### Work instruction
Nothing but the listing below, retyped exactly, should appear in the answer.

### Supplied information
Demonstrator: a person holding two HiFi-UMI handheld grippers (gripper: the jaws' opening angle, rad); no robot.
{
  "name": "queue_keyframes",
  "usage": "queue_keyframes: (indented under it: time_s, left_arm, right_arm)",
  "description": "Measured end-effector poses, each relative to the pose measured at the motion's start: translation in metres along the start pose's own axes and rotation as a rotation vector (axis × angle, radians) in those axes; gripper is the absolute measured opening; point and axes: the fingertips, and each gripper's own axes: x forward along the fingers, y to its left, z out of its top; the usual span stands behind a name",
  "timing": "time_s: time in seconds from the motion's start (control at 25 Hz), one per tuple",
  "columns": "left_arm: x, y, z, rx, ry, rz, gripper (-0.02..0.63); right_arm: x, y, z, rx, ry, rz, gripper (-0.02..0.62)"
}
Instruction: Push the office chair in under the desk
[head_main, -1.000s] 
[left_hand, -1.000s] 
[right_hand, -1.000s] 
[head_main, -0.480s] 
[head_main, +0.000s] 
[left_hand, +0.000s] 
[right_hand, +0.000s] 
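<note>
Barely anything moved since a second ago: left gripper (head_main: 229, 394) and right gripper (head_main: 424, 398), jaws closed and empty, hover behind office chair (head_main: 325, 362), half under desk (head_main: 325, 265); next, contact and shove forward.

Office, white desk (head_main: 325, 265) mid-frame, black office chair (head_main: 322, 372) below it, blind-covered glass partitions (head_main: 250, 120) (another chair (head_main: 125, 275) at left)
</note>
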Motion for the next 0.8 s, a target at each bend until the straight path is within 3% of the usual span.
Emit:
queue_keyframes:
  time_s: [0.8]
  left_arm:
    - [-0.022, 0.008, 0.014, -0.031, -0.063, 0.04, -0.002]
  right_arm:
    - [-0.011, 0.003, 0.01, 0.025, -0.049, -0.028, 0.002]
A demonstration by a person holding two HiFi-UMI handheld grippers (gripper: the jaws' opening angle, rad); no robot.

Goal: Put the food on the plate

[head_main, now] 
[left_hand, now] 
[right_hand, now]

### Solution to this task
Demonstrator: a person holding two HiFi-UMI handheld grippers (gripper: the jaws' opening angle, rad); no robot.
{
  "name": "queue_keyframes",
  "usage": "queue_keyframes: (indented under it: time_s, left_arm, right_arm)",
  "description": "Measured end-effector poses, each relative to the pose measured at the motion's start: translation in metres along the start pose's own axes and rotation as a rotation vector (axis × angle, radians) in those axes; gripper is the absolute measured opening; point and axes: the fingertips, and each gripper's own axes: x forward along the fingers, y to its left, z out of its top; the usual span stands behind a name",
  "timing": "time_s: time in seconds from the motion's start (control at 25 Hz), one per tuple",
  "columns": "left_arm: x, y, z, rx, ry, rz, gripper (-0.02..0.63); right_arm: x, y, z, rx, ry, rz, gripper (-0.02..0.62)"
}
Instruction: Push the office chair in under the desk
[head_main, -1.000s] 
[left_hand, -1.000s] 
[right_hand, -1.000s] 
[head_main, -0.480s] 
[head_main, +0.000s] 
[left_hand, +0.000s] 
[right_hand, +0.000s] 
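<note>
Barely anything moved since a second ago: left gripper (head_main: 229, 394) and right gripper (head_main: 424, 398), jaws closed and empty, hover behind office chair (head_main: 325, 362), half under desk (head_main: 325, 265); next, contact and shove forward.

Office, white desk (head_main: 325, 265) mid-frame, black office chair (head_main: 322, 372) below it, blind-covered glass partitions (head_main: 250, 120) (another chair (head_main: 125, 275) at left)
</note>
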Motion for the next 0.8 s, a target at each bend until the straight path is within 3% of the usual span.
Emit:
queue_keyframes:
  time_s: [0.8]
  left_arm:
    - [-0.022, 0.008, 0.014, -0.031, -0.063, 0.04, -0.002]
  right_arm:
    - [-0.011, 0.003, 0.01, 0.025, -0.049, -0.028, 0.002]
A demonstration by a person holding two HiFi-UMI handheld grippers (gripper: the jaws' opening angle, rad); no robot.

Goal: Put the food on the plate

[head_main, now] 
[left_hand, now] 
[right_hand, now]

This answer has been given in full.